• [Work task]:
The listing below needs to be copied in full, exactly.

Segment Open

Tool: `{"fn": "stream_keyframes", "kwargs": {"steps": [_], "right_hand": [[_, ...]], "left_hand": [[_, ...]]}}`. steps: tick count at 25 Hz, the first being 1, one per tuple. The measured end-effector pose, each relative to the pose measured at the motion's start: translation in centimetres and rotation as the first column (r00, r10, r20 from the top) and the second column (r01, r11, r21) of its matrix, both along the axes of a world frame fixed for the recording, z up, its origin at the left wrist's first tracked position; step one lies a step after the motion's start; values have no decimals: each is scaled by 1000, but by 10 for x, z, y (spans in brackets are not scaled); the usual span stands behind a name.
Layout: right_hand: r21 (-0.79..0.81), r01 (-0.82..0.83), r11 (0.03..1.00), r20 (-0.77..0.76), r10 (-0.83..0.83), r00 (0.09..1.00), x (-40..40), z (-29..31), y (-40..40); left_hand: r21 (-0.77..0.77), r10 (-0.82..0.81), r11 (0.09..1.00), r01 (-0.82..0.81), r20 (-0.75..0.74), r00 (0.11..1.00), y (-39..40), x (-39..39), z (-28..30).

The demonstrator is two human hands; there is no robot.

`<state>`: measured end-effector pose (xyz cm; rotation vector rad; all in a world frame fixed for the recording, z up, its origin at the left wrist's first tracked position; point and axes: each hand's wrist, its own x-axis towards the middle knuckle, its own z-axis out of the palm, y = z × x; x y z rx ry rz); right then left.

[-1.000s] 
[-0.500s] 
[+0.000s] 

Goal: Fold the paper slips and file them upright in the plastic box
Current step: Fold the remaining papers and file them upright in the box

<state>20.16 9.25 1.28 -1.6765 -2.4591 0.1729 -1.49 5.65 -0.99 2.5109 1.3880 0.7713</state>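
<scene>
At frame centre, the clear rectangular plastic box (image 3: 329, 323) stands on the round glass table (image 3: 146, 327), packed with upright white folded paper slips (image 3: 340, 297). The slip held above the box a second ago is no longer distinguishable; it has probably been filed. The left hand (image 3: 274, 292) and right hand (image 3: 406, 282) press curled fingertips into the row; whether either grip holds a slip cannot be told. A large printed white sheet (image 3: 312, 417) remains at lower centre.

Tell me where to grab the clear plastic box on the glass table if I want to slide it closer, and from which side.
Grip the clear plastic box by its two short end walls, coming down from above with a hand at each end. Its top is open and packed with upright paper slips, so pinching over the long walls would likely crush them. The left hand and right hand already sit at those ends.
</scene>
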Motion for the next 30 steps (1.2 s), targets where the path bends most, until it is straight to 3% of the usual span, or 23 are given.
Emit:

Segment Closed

• [Written reply]:
Tool: `{"fn": "stream_keyframes", "kwargs": {"steps": [_], "right_hand": [[_, ...]], "left_hand": [[_, ...]]}}`. steps: tick count at 25 Hz, the first being 1, one per tuple. The measured end-effector pose, each relative to the pose measured at the motion's start: translation in centimetres and rotation as the first column (r00, r10, r20 from the top) and the second column (r01, r11, r21) of its matrix, both along the axes of a world frame fixed for the recording, z up, its origin at the left wrist's first tracked position; step one lies a step after the motion's start; values have no decimals: each is scaled by 1000, but by 10 for x, z, y (spans in brackets are not scaled); the usual span stands behind a name.
Layout: right_hand: r21 (-0.79..0.81), r01 (-0.82..0.83), r11 (0.03..1.00), r20 (-0.77..0.76), r10 (-0.83..0.83), r00 (0.09..1.00), x (-40..40), z (-29..31), y (-40..40); left_hand: r21 (-0.77..0.77), r10 (-0.82..0.81), r11 (0.09..1.00), r01 (-0.82..0.81), r20 (-0.75..0.74), r00 (0.11..1.00), y (-39..40), x (-39..39), z (-28..30).

The demonstrator is two human hands; there is no robot.

`<state>`: measured end-effector pose (xyz cm; rotation vector rad; all in a world frame fixed for the recording, z up, its origin at the left wrist's first tracked position; point and axes: each hand's wrist, its own x-axis towards the middle knuckle, its own z-axis out of the palm, y = z × x; x y z rx ry rz); right then left.

[-1.000s] 
[-0.500s] 
[+0.000s] 

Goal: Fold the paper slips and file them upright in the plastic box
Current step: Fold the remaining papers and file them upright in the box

<state>20.16 9.25 1.28 -1.6765 -2.4591 0.1729 -1.49 5.65 -0.99 2.5109 1.3880 0.7713</state>
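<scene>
At frame centre, the clear rectangular plastic box (image 3: 329, 323) stands on the round glass table (image 3: 146, 327), packed with upright white folded paper slips (image 3: 340, 297). The slip held above the box a second ago is no longer distinguishable; it has probably been filed. The left hand (image 3: 274, 292) and right hand (image 3: 406, 282) press curled fingertips into the row; whether either grip holds a slip cannot be told. A large printed white sheet (image 3: 312, 417) remains at lower centre.

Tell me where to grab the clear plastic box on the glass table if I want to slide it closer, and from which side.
Grip the clear plastic box by its two short end walls, coming down from above with a hand at each end. Its top is open and packed with upright paper slips, so pinching over the long walls would likely crush them. The left hand and right hand already sit at those ends.
</scene>
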Motion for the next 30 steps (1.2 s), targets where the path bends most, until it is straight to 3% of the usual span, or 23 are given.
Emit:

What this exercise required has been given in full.